Lors de sa rencontre avec la presse nationale, diffusée ce samedi soir sur les antennes de la télévision algérienne, le président de la République, Abdelmadjid Tebboune, est revenu avec fermeté sur la polémique entourant l’arrestation de l’écrivain Boualem Sansal.
Ainsi, entre respect de la Constitution, défense de l’identité nationale et dénonciation d’une « cinquième colonne », le chef de l’État trace une ligne rouge infranchissable.
La loi au-dessus de l’intellect : le rappel à l’ordre du Président
En effet, interrogé par les journalistes sur les critiques et accusations de « restrictions visant les intellectuels » en Algérie, le président Tebboune a été catégorique : « la liberté d’opinion ne peut servir de bouclier pour transgresser la loi ». Soulignant que les cas de poursuites soient jugés « rares », le message est clair : nul n’est au-dessus de la Constitution algérienne.
Pour le chef de l’État, l’indépendance de la justice est le seul curseur. « Quiconque porte atteinte aux composantes de la nation ou à une région du pays doit en assumer les conséquences juridiques », dira le chef de l’État, précisant au passage que personne ne se retrancher derrière un statut d’intellectuel ou de persécuté.
L’affaire Sansal et la menace de la « Cinquième Colonne »

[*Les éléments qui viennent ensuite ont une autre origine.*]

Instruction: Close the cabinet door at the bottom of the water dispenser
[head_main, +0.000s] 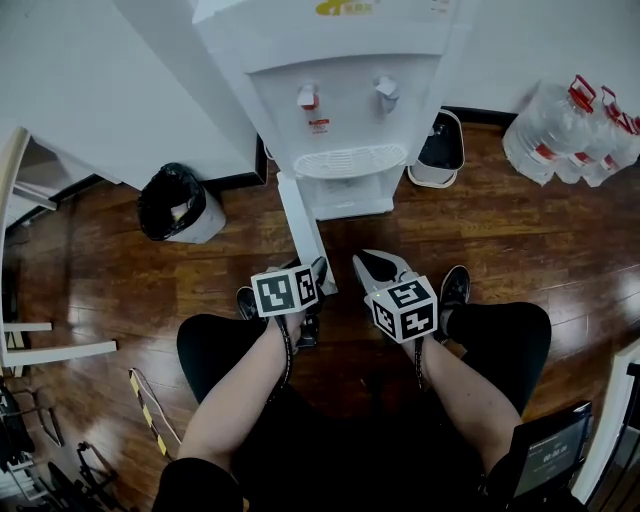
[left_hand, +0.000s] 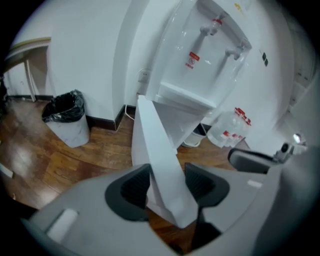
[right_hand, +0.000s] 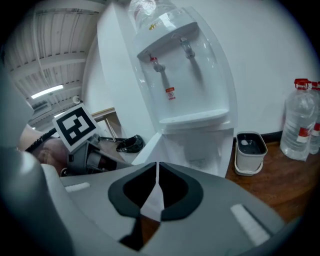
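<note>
The white water dispenser (head_main: 340, 110) stands against the wall. Its bottom cabinet door (head_main: 303, 225) is swung wide open and points toward me over the wooden floor. My left gripper (head_main: 318, 270) sits at the door's free edge. In the left gripper view the door (left_hand: 155, 145) runs between the jaws of that gripper (left_hand: 167, 182), which stand open on either side of it. My right gripper (head_main: 368, 262) hovers just right of the door, shut and holding nothing. In the right gripper view its jaws (right_hand: 156, 180) meet, with the door (right_hand: 150, 150) beyond them.
A bin with a black bag (head_main: 178, 205) stands left of the dispenser. A small white container (head_main: 440, 150) is at its right, with large water bottles (head_main: 565, 135) further right. White furniture (head_main: 30, 350) lines the left side. My knees and shoes are below the grippers.
</note>
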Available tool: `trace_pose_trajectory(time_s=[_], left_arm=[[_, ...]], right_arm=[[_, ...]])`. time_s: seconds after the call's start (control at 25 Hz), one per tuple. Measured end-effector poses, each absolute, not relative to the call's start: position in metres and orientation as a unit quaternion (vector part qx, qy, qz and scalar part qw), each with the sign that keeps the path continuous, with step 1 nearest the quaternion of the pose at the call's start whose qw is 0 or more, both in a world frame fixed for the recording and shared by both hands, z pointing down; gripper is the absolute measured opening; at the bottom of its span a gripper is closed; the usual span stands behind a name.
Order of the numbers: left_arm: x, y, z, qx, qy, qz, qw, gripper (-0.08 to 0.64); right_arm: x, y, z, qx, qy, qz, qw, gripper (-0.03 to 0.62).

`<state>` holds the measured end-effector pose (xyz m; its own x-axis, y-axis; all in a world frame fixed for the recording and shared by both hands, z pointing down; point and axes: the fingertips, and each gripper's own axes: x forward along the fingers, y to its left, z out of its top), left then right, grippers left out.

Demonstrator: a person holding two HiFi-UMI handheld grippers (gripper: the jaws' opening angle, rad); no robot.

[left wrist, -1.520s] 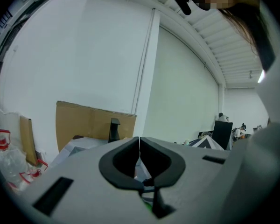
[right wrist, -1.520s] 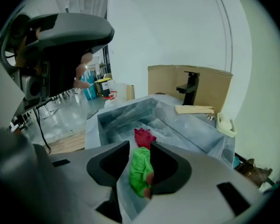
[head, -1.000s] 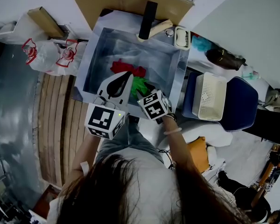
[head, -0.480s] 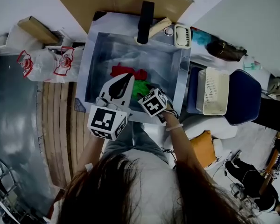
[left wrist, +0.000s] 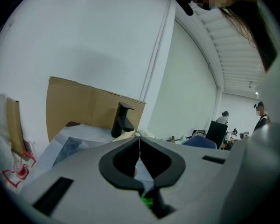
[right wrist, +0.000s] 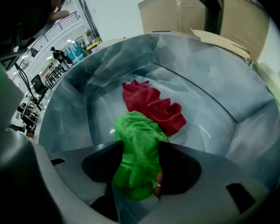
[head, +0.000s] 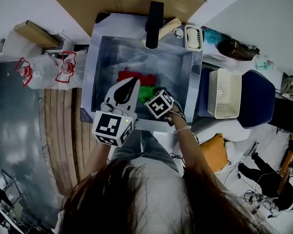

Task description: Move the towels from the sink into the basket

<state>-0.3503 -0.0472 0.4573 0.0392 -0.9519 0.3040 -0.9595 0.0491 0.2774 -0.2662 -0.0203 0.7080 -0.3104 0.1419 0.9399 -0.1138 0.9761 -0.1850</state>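
Over the steel sink (head: 98, 57), we see the right gripper (right wrist: 140, 146) tipped steeply down into the basin. Its fingers (right wrist: 182, 169) have just been opening and stand wide apart, with the green towel (right wrist: 139, 125) bunched in the gap between them but not clamped. Just beyond the right fingertips, touching the far edge of the green one, the red towel (right wrist: 151, 104) lies crumpled on the sink floor. The left gripper (left wrist: 139, 138) is held closer to level just to the left of the right one in the head view, its fingers (left wrist: 158, 160) closed tip to tip and empty; a sliver of green shows below them. Straight ahead of the left fingers, a black faucet (left wrist: 122, 120) rises at the sink's far rim, in front of a sheet of brown cardboard (left wrist: 79, 106) leaning on the white wall. Well off to the right of the right fingers, outside the sink, the white slatted basket (head: 224, 94) sits on a blue chair (head: 261, 104). Both towels are in the sink. To the left of the left fingers, beyond the sink's outer wall, white plastic bags (head: 53, 65) with red print rest by the wooden floor.
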Motion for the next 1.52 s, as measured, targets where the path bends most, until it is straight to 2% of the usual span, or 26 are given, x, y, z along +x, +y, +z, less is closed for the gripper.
trace_pose_trajectory(time_s=[0.24, 0.52, 0.64, 1.0, 1.52], left_arm=[[-0.358, -0.049, 0.462, 0.694, -0.686, 0.004, 0.218, 0.009], [-0.368, -0.050, 0.465, 0.695, -0.683, -0.003, 0.225, 0.009], [-0.369, -0.054, 0.465, 0.700, -0.678, -0.002, 0.224, 0.009], [-0.366, -0.059, 0.458, 0.713, -0.666, -0.001, 0.219, 0.009], [-0.357, -0.061, 0.440, 0.737, -0.642, -0.003, 0.211, 0.009]], right_arm=[[-0.265, -0.018, 0.725, -0.014, -0.785, 0.108, 0.609, 0.223], [-0.265, -0.017, 0.720, -0.016, -0.788, 0.120, 0.603, 0.105], [-0.265, -0.017, 0.715, -0.016, -0.790, 0.122, 0.601, 0.084], [-0.266, -0.021, 0.680, 0.013, -0.809, 0.132, 0.572, 0.080], [-0.265, -0.030, 0.632, 0.092, -0.846, 0.184, 0.493, 0.078]])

Sans nommer explicitement l’écrivain dans chaque phrase, l’allusion à l’affaire Boualem Sansal, était omniprésente dans le discours présidentiel. Tebboune a pointé du doigt ceux qui agissent en pensant être protégés par des puissances étrangères ou des réseaux d’influence.« Les faits ont montré que ceux qui ont poussé certaines personnes à adopter des positions erronées n’ont pas été en mesure de les protéger, même lorsqu’il s’agissait de pays disposant de moyens financiers importants », a-t-il affirmé.
Le chef de l’État a ainsi distingué deux profils : Le citoyen convaincu, à savoir celui qui exprime des idées par foi personnelle, même si elles nécessitent parfois un rappel à l’ordre. Et l’exécutant : celui dont les idées sont « dictées » par des agendas extérieurs visant à fragiliser la cohésion nationale.

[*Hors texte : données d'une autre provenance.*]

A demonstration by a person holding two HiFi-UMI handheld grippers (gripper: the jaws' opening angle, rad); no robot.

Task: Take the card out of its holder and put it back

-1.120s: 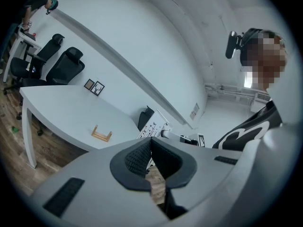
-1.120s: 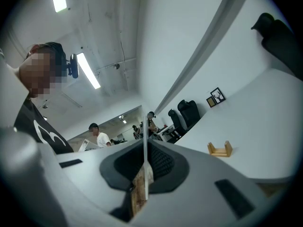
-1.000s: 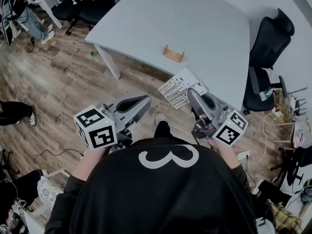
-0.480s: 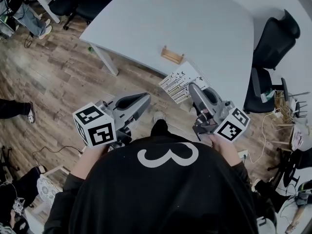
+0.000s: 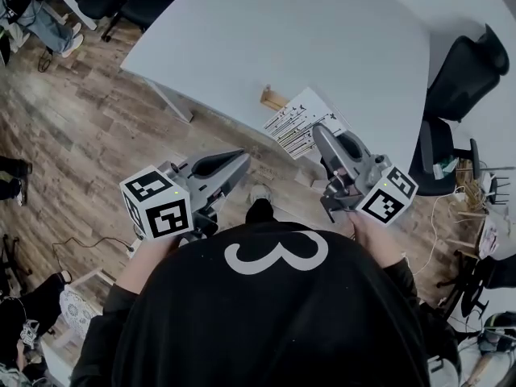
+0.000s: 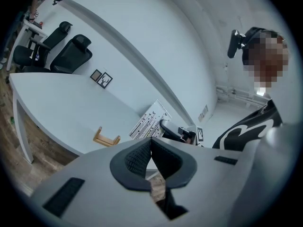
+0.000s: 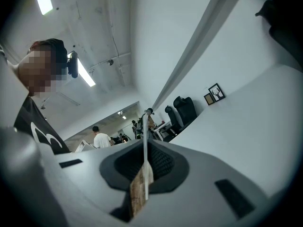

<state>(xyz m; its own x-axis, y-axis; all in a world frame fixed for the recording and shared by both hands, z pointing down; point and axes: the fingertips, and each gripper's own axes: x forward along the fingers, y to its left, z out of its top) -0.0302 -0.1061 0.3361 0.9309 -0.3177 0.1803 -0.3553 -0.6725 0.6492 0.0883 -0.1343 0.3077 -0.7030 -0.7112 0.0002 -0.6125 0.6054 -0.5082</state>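
Right tool (image 5: 320, 135) was clenched on the card (image 5: 300, 122), near its holder (image 5: 272, 98) on the bench (image 5: 322, 39); left tool (image 5: 240, 164) clenched, empty. Gripped at one edge, the card could twist and miss the slot.

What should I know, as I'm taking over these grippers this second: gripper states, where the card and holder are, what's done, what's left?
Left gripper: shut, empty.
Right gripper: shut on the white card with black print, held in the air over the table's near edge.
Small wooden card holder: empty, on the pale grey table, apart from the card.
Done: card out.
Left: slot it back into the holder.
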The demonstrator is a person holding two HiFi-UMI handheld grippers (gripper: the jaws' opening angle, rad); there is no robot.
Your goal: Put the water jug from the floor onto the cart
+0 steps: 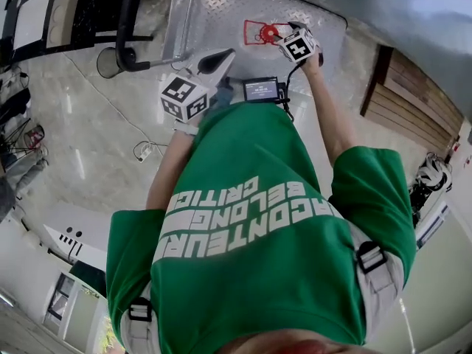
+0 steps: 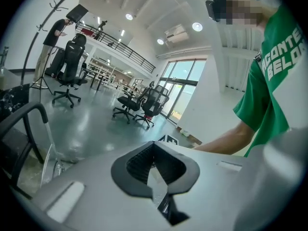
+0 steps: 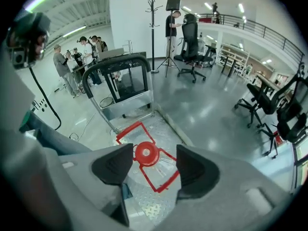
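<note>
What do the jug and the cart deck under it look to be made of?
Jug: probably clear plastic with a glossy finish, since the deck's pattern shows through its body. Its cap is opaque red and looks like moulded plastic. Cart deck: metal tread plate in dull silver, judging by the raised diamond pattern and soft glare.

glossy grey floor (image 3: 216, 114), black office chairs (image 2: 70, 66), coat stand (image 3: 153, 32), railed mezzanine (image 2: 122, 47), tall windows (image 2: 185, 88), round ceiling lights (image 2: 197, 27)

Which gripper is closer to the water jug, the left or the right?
Right. The right gripper hangs open just above the water jug; the left gripper is farther off to its side.
</note>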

Identité nationale : Les trois piliers non négociables
Le président de la République a réitéré que l’identité de l’Algérie repose sur un socle immuable : l’Islam, l’Amazighité et l’Arabité. Toute tentative de manipulation de ces fondements historiques est perçue non pas comme un débat intellectuel, mais comme une entreprise de fragmentation de la société. « L’Algérie ne reviendra pas à l’instabilité », a martelé Abdelmadjid Tebboune. Rappelant les traumatismes de la « décennie noire », il considère la protection de l’unité nationale comme un « devoir institutionnel prioritaire pour éviter que le pays ne replonge dans une spirale de violence.

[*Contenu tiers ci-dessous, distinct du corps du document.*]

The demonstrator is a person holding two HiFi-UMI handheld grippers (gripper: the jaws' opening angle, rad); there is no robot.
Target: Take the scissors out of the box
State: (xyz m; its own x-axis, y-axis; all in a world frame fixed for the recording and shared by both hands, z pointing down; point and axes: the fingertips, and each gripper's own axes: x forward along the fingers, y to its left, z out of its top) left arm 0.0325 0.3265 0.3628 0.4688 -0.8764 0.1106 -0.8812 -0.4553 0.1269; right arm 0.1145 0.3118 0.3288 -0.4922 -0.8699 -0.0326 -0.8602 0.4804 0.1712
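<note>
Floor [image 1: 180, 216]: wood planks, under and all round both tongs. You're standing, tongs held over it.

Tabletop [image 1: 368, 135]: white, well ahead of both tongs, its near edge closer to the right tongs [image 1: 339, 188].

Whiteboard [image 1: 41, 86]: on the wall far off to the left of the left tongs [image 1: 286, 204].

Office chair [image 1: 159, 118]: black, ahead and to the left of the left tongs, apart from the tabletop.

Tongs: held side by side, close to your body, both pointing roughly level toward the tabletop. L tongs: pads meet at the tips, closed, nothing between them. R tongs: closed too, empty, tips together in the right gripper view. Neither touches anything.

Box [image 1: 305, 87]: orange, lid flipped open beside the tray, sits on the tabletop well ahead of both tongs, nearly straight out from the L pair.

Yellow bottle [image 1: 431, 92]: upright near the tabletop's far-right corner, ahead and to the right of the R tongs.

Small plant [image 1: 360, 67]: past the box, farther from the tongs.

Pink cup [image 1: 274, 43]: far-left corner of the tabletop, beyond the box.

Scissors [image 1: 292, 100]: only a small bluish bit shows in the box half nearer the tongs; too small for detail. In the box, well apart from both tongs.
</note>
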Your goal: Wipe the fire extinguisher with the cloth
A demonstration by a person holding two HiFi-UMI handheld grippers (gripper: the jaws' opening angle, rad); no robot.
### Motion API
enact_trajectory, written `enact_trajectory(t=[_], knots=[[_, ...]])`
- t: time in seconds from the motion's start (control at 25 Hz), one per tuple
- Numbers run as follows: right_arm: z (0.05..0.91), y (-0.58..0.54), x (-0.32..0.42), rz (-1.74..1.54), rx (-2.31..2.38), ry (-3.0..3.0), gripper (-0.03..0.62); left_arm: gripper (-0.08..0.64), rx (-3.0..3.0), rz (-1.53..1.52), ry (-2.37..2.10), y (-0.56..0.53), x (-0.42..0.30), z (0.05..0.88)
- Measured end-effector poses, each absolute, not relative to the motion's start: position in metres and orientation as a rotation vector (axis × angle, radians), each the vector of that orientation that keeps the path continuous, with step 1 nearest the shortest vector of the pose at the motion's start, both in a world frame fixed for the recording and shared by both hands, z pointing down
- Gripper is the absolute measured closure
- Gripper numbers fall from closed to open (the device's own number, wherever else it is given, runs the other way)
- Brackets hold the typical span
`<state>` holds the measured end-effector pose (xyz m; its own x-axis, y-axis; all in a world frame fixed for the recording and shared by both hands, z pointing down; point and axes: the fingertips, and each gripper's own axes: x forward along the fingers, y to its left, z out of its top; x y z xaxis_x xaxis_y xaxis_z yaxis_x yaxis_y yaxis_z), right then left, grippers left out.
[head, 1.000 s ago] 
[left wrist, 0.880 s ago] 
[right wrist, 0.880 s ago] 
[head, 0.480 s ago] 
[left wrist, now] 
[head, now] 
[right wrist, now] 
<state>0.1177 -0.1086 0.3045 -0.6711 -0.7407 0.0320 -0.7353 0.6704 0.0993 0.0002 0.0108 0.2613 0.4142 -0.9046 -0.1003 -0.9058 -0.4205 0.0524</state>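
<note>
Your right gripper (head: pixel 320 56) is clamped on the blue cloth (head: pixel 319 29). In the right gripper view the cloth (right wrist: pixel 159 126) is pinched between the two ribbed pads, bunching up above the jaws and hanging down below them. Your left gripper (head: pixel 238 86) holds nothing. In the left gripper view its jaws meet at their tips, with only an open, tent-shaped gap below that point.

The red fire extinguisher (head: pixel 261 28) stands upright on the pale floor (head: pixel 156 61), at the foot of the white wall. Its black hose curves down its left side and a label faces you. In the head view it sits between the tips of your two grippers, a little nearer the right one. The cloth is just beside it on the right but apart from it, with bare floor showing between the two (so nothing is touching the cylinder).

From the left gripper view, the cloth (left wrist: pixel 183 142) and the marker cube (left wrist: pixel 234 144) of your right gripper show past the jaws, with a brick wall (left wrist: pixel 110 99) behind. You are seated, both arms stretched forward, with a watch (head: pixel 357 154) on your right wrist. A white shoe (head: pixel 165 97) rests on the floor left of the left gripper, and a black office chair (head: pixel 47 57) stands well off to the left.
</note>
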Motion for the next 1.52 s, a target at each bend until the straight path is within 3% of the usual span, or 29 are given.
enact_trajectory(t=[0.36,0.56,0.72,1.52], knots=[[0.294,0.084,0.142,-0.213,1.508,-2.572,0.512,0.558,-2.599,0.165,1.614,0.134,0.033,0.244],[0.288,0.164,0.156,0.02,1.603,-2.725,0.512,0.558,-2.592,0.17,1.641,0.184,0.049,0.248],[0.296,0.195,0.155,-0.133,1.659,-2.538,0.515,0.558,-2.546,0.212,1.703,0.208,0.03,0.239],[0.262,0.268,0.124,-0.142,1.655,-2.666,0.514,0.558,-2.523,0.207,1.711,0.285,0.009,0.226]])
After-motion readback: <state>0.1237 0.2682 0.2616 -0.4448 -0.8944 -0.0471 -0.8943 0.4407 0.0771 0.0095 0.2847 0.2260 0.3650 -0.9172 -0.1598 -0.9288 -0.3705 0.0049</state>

Double standard : l’Algérie face aux critiques occidentales
L’un des points forts de l’intervention présidentielle, a été la dénonciation de l’ « hypocrisie » de certains systèmes étrangers. Le président a souligné le « double standard » de pays qui accusent l’Algérie d’atteinte aux libertés tout en poursuivant leurs propres citoyens pour avoir simplement brandi un drapeau palestinien. En évoquant l’évolution du ton de certaines capitales étrangères après les premières réactions à l’affaire Sansal, le chef de l’État y voit une validation de la position algérienne : la souveraineté juridique et la défense des constantes nationales ne sont pas négociables, n’en déplaise aux pressions extérieures.